## Exercise objective
Reproduce the material that follows, please, but only from its first line to the line containing "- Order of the", inclusive.

*** Opening of Given material ***

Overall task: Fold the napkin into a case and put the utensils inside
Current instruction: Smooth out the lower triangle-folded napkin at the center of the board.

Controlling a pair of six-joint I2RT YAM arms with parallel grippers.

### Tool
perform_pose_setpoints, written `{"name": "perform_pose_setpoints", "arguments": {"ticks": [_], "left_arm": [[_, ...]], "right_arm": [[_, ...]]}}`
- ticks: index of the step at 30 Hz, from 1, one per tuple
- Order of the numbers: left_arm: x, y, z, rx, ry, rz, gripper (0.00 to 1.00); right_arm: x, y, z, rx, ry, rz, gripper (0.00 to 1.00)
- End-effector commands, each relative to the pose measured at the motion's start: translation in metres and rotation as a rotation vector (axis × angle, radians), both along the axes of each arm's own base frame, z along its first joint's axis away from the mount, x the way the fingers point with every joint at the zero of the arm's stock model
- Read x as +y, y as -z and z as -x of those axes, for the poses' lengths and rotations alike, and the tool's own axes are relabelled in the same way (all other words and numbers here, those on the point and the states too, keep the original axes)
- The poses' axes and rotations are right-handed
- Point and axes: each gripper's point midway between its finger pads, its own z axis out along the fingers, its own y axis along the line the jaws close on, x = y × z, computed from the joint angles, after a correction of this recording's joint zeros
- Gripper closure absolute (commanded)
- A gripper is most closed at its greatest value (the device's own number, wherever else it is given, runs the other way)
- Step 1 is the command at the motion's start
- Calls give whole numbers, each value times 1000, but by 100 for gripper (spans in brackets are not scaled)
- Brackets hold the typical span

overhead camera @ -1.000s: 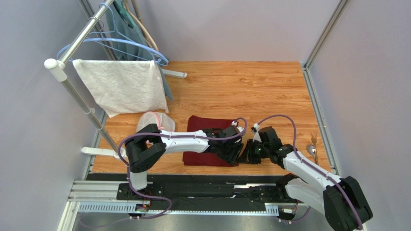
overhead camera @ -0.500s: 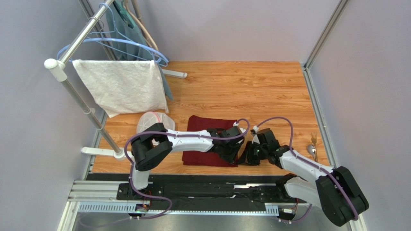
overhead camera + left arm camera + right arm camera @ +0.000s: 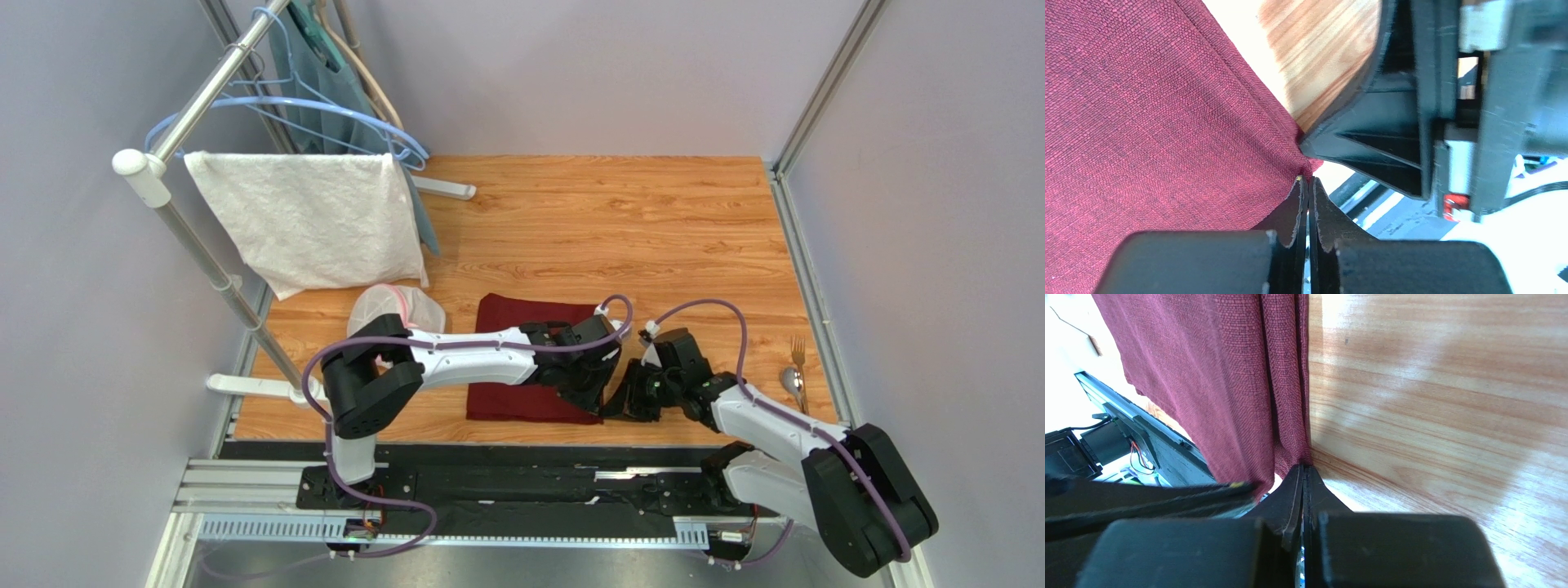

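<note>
Here, we are pinching the napkin point(image 3: 521, 316) at its 5 o'clock corner: the left end effector point(image 3: 1308, 182) and the right end effector point(image 3: 1303, 470) are both clamping cloth. It is lying folded on the tabletop point(image 3: 638, 233), with the utensils point(image 3: 791, 382) at its 3 o'clock.

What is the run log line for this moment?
stage: fold; left tool: shut on napkin corner; right tool: shut on napkin edge; fork, spoon: untouched

Napkin point(image 3: 540, 311) lies mid-table point(image 3: 613, 221); fork point(image 3: 799, 353) and spoon point(image 3: 792, 386), apparently side by side, well right; towel point(image 3: 307, 227) hangs behind-left.
</note>
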Motion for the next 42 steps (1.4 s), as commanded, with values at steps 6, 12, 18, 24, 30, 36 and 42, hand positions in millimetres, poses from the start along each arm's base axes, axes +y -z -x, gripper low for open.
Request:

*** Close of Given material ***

## Task answer
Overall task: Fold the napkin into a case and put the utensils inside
Current instruction: Smooth out the lower triangle-folded napkin at the center of the board.

Controlling a pair of six-joint I2RT YAM arms with parallel grippers.

### Tool
perform_pose_setpoints, written `{"name": "perform_pose_setpoints", "arguments": {"ticks": [_], "left_arm": [[_, ...]], "right_arm": [[_, ...]]}}`
- ticks: index of the step at 30 Hz, from 1, one per tuple
- Order of the numbers: left_arm: x, y, z, rx, ry, rz, gripper (0.00 to 1.00); right_arm: x, y, z, rx, ry, rz, gripper (0.00 to 1.00)

This exercise is now finished.